22

Nathalie abrió la puerta de su casa, y se preguntó: ¿era ya hora? Hacía tres meses que había muerto François. Tres meses era muy poco tiempo. No se sentía mejor en absoluto. Sobre su cuerpo desfilaban sin tregua los centinelas de la muerte. Sus amigos le habían aconsejado que se reincorporara al trabajo, que no se abandonara, que ocupara su tiempo para que no se le hiciera insoportable. Ella sabía muy bien que eso no cambiaría nada, que quizá hasta podría ser peor: sobre todo por las tardes, cuando François no estuviera ahí al volver del trabajo, cuando ya no estuviera nunca más ahí. No abandonarse, qué extraña expresión. Uno se abandona, pase lo que pase. La vida consiste en abandonarse al paso del tiempo. Eso era precisamente lo que más deseaba Nathalie: abandonarse. Dejar de sentir el peso de cada segundo. Quería recuperar ligereza, aunque esa ligereza fuera insoportable.


No quiso llamar antes por teléfono. Quería llegar así, de improviso, también para que su vuelta fuera más discreta. En el vestíbulo, en el ascensor y en los pasillos se cruzó con numerosos compañeros, y todos, en esos pocos metros, trataron como pudieron de mostrarle su afecto. Una palabra, un gesto, una sonrisa o a veces un silencio. Había tantas actitudes como personas, pero le conmovió profundamente esa manera unánime y discreta de apoyarla. Paradójicamente, eran también todas esas muestras de afecto lo que ahora le hacía dudar. ¿Quería esa situación? ¿Quería vivir en un entorno donde todo sería compasión y silencios incómodos? Si volvía al trabajo, tendría que fingir, intentar que todo fuera bien. No soportaría ver en las miradas ajenas una ternura que, a fin de cuentas, no era sino la antecámara de la compasión.

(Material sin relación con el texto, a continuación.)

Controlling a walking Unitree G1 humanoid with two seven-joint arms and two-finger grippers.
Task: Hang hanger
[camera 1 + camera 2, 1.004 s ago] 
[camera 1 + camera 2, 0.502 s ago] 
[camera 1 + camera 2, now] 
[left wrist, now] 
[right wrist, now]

Inmóvil ante la puerta del despacho de su jefe, Nathalie vacilaba. Sentía que si entraba, sería para reincorporarse de verdad. Por fin se decidió y entró sin llamar. Charles estaba enfrascado en la lectura del diccionario. Era su manía: leía una definición todas las mañanas.

– ¿Qué tal? ¿Te molesto? -preguntó Nathalie.

Él levantó la cabeza, sorprendido de verla. Era como una aparición. Se le hizo un nudo en la garganta, temía no ser capaz de moverse, paralizado como estaba por la emoción. Nathalie se acercó a él:

– ¿Estabas leyendo tu definición?

– Sí.

– ¿Y cuál toca hoy?

– La palabra «delicadeza». No me extraña que hayas aparecido justo en este momento.

– Es una palabra bonita.

– Me alegro de verte, aquí. Por fin. Tenía la esperanza de que vinieras.

Hubo entonces un silencio. Era extraño, pero entre ellos siempre llegaba un momento en que ya no sabían qué decirse. Y, en esos casos, Charles siempre proponía servirle un té. Era como gasolina para sus palabras. Luego añadió, muy excitado:

– He hablado con los accionistas suecos. A propósito, ¿sabes que ahora sé un poco de sueco?

– No.

– Pues sí… me han pedido que aprenda sueco… Vaya suerte tengo. No sabes qué asco de idioma.

– …

– Pero bueno, se lo debo, qué menos. Son bastante flexibles, todo hay que decirlo… En fin… Sí, te lo digo porque… les he hablado de ti… y están todos de acuerdo en que hagas exactamente como tú prefieras. Si decides reincorporarte, podrás hacerlo a tu ritmo, como tú quieras.

– Es muy amable por su parte.

– No es sólo eso. Aquí te echamos mucho de menos, de verdad.

– …

– Te echo de menos.

Pronunció esa frase mirándola fijamente. Con esa clase de mirada demasiado intensa que incomoda. En los ojos, el tiempo se hace interminable: un solo segundo es como una eternidad. A decir verdad, había dos cosas que Charles no podía negar: la primera, que siempre se había sentido atraído por ella; y la segunda, que su atracción se había acentuado desde la muerte de su marido. Resultaba difícil confesarse esa clase de inclinación. ¿Se trataba de una afinidad morbosa? No, no tenía por qué. Era su rostro. Era como si la tragedia lo hubiera sublimado. La tristeza de Nathalie aumentaba considerablemente su potencial erótico.